Task to carry out >> I need the number of lines in the data that include "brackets"; reply with that number alone.
*** Opening of Data block ***
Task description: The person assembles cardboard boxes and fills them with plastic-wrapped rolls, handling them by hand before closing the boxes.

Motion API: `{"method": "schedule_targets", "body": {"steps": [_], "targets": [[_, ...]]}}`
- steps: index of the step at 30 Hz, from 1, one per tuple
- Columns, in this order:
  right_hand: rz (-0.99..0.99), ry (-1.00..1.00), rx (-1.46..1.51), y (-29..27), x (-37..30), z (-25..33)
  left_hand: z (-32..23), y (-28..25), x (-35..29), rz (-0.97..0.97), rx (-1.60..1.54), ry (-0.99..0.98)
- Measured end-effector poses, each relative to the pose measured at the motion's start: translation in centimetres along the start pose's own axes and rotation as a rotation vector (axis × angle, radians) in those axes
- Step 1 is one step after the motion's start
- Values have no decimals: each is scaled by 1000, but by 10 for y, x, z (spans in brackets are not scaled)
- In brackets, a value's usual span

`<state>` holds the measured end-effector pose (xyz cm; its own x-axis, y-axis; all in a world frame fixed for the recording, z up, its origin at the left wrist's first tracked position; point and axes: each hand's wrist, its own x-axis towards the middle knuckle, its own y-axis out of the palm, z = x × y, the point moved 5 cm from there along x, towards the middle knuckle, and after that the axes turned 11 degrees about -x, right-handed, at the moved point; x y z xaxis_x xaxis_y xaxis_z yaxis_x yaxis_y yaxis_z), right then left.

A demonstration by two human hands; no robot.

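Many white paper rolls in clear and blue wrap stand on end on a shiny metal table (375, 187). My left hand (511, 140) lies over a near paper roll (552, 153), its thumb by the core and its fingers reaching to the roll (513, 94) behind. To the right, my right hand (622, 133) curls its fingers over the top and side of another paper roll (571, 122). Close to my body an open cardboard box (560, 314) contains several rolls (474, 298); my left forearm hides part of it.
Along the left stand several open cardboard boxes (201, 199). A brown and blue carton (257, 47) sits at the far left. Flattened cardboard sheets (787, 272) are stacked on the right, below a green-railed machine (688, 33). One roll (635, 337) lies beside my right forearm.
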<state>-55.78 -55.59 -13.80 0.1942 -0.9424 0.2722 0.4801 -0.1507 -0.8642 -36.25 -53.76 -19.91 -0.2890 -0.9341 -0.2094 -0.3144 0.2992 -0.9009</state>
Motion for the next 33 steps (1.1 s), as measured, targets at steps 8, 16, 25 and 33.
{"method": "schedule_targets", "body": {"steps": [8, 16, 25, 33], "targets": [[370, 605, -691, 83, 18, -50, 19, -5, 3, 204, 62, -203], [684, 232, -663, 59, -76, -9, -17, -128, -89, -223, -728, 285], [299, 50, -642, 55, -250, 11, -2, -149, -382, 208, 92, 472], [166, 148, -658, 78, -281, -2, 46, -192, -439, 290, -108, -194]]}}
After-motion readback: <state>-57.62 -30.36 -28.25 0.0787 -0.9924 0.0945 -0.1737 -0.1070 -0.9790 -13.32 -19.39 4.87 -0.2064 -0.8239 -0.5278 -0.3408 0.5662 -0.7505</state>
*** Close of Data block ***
Answer section >> 2